At this point I'm definitely going to contact the manufacturer to see if they can help in figuring out exactly what went wrong. I'll also be doing the test linked earlier once I get the tank filled again. 

It sounds like it shouldn't have been an EOTD, but something definitely went wrong so I hope I can find out what it was.


----------



## jeffkrol (Jun 5, 2013)

Funny thing is I was just going through something similar w/ my CO2. Tank is approaching empty and I've upped my CO2 to compensate for some heavier algae growth than tolerable.
Just a slight tweak to the metering valve mind you.

Next day my Nerites decided to hang above the water line. Angels had slight reddish line of gills showing. Guppies lined up and point upstream at surface like they do when the water goes "bad".. 

Fortunately didn't lose any fish but it was really a day or 2 before I realized it was a problem..

Oh and filter was in need of a cleaning so flow was slightly reduced from normal..
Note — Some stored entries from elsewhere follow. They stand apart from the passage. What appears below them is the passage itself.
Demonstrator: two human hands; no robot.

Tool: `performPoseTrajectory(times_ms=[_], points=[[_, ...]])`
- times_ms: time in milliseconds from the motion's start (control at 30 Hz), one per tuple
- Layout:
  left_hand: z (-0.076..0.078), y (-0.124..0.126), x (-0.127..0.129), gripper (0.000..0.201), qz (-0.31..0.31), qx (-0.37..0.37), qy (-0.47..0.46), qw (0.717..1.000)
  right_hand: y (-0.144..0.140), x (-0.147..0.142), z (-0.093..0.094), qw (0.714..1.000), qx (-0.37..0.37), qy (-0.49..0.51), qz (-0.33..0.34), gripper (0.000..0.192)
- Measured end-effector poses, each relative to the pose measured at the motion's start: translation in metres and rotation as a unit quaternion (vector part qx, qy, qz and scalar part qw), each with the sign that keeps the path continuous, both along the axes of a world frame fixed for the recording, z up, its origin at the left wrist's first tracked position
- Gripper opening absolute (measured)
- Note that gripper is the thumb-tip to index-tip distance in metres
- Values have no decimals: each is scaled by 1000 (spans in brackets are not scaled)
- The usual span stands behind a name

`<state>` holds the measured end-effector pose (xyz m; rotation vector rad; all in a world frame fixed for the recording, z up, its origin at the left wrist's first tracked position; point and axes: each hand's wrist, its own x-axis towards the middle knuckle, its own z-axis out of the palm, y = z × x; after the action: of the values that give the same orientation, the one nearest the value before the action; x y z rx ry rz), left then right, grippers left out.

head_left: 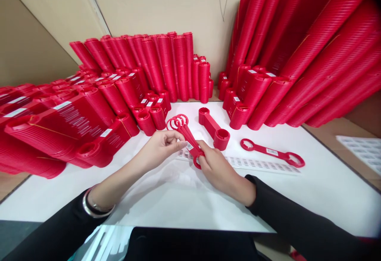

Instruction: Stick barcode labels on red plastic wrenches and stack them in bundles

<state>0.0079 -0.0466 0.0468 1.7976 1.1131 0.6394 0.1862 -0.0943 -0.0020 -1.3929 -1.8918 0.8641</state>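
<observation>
Both hands hold a small fanned bunch of flat red plastic wrenches (182, 128) over the white table (166, 197). My right hand (217, 167) grips the near ring ends. My left hand (162, 145) pinches the bunch at its middle, where a small white label shows. Under the hands lies a strip of white stickers (256, 164). A single labelled red wrench (272, 153) lies flat to the right. A short stack of red wrenches (213, 128) sits just behind the hands.
Tall bundled stacks of red wrenches lean against the cardboard wall at the back (166, 64), on the left (59, 126) and on the right (303, 54). Another sticker sheet (361, 149) lies on the brown surface at far right.
</observation>
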Motion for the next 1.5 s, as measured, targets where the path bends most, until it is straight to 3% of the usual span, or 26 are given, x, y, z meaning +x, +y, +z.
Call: performPoseTrajectory(times_ms=[367, 500, 600, 700, 800, 867, 1000, 1100, 1267, 1433, 1500], points=[[-9, 0, 3, 29, 22, 14, 8, 1000, 0, 0, 0, 1000, -3, 19, 5, 25], [-13, -5, 5, 24, 27, 120, 56, 991, -1, 0, 0, 1000, -6, 13, 0, 25], [-21, -8, 5, 21, 28, 272, 121, 954, -2, -1, -1, 1000, -5, 22, 1, 24], [-30, -5, 4, 25, 25, 412, 163, 896, -3, -1, -1, 1000, 1, 27, 7, 22], [-34, 3, 2, 24, 42, 493, 174, 851, -3, -1, -2, 1000, 7, 21, 7, 24], [-34, 8, 0, 19, 71, 512, 167, 840, -3, -1, -1, 1000, 6, 17, 5, 23], [-27, 13, -4, 25, 127, 464, 96, 871, -3, 0, 1, 1000, 1, 26, 12, 21], [-24, 14, -5, 26, 121, 411, 27, 903, -3, 0, 1, 999, -3, 32, 15, 21], [-22, 14, -8, 20, 118, 365, -57, 922, -4, 2, 1, 998, -12, 57, 5, 23], [-13, 9, -13, 15, 57, 331, 9, 942, -2, 5, 0, 998, -7, 63, -22, 21], [-12, 6, -13, 25, 19, 311, 78, 947, -1, 5, -1, 997, 1, 64, -30, 20]])
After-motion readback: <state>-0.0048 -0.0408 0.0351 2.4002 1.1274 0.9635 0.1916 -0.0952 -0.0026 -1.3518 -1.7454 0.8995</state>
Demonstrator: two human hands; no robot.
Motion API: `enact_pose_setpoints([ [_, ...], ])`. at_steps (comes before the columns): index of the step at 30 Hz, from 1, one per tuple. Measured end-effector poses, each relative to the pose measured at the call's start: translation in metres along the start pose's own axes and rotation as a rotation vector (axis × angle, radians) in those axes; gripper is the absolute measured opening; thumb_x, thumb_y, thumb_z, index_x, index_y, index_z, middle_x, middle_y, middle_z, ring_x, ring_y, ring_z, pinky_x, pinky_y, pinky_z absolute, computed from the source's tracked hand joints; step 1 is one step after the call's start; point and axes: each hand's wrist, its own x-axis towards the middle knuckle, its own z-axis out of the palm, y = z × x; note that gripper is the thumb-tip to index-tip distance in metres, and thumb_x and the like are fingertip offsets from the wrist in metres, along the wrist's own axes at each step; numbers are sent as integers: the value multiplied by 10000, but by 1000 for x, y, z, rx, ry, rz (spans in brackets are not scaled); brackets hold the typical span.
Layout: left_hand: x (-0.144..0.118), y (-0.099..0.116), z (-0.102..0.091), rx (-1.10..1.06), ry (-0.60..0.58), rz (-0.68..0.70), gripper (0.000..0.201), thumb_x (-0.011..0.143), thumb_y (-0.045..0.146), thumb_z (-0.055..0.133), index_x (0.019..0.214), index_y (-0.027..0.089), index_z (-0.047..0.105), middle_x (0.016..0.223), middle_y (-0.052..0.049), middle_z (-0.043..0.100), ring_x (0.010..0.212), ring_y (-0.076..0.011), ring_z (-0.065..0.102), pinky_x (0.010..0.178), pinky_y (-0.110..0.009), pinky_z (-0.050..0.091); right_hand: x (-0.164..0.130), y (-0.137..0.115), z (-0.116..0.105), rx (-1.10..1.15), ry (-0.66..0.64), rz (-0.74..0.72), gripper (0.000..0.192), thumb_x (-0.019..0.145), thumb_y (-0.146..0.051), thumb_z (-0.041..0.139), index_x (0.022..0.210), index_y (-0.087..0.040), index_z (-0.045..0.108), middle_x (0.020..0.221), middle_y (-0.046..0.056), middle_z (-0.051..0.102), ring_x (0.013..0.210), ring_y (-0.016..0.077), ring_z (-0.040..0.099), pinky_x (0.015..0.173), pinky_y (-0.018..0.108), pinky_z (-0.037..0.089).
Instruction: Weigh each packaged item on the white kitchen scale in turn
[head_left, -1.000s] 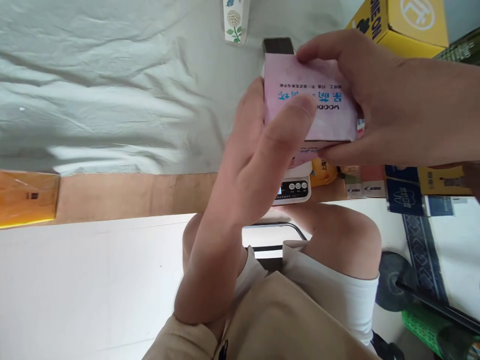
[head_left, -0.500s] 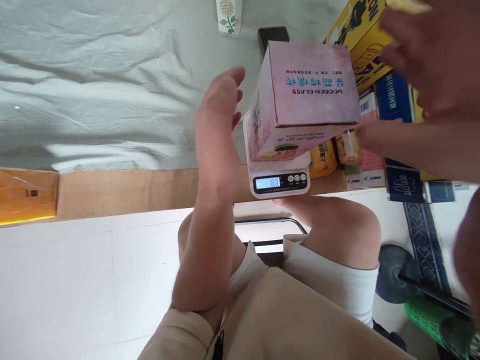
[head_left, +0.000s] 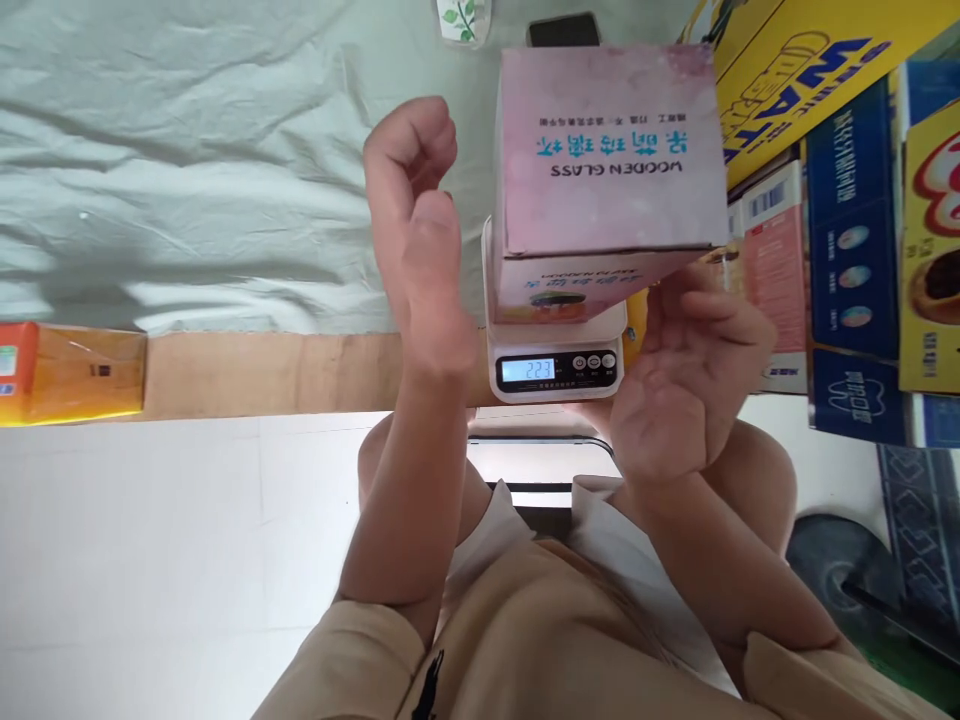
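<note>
A pink cardboard box (head_left: 600, 190) printed "WOODEN GLASS" stands on a white digital kitchen scale (head_left: 491, 365). The scale's lit display (head_left: 529, 370) reads 223. To the left of the box, my left hand (head_left: 416, 190) hovers apart from it, fingers loosely curled and thumb separate, with nothing held. My right hand (head_left: 690, 360) is beside the scale, close to the box's lower right edge. Its palm is turned up, its fingers are apart and it holds nothing. Whether its fingertips touch the box I cannot tell.
Blue boxes (head_left: 847, 210), a yellow carton (head_left: 817, 90) and a yellow snack box (head_left: 930, 250) crowd the right. A phone (head_left: 564, 30) lies behind the pink box. An orange package (head_left: 90, 370) sits at the left, on the wooden table edge (head_left: 300, 370).
My right hand has come down from the upper right to beside the scale. My left hand has turned and curled its fingers. The display went from 87 to 223.
</note>
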Motion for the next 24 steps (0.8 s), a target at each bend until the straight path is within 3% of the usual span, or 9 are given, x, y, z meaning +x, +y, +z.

Point is it doesn't take much to go from "OK" to critical when you are on the edge..


Second point is not to live on the edge unless you are very careful...


----------



## talontsiawd (Oct 19, 2008)

I can't say with any certainty that it was EOTD but Betta's can handle super high levels of CO2, especially for short periods of time due to the fact they are labyrinth fish. Same with Gouramis. Well, I can't say that from a scientific level, I can say from a practical level (or level of understanding due to injecting impractical levels of CO2) that they seem to be the least affected of almost any fish I have ever kept by high CO2 levels, especially for short periods of time. Pond snails survive too. From what died and what didn't, it makes sense that EOTD happened. On the flip side, I don't get how a dual stage could have EOTD by the way they work, much less the fact it seems it's rare with single stage, my very cheap single stage doesn't do it either. Given your post, it would be the first guess for me.


----------



## TheGreenKnight (Sep 4, 2015)

I was just about to order one of these dual stage regulators. Has anyone else had a similar problem with CO2 art? Has their Customer Support been responsive?


----------



## sevendust111 (Jul 15, 2014)

I am in the same boat as greenknight. I was going to buy the exact same regulator for my first pressurized unit but I have been pushing it off until I heard more info from US customers. I am very interested in C02art's response.


----------



## mba (Jul 18, 2011)

I would recommend building your own custom regulator. These 3rd party regulators are good for the price but at the end these are Chinese made parts, correct if I am wrong. 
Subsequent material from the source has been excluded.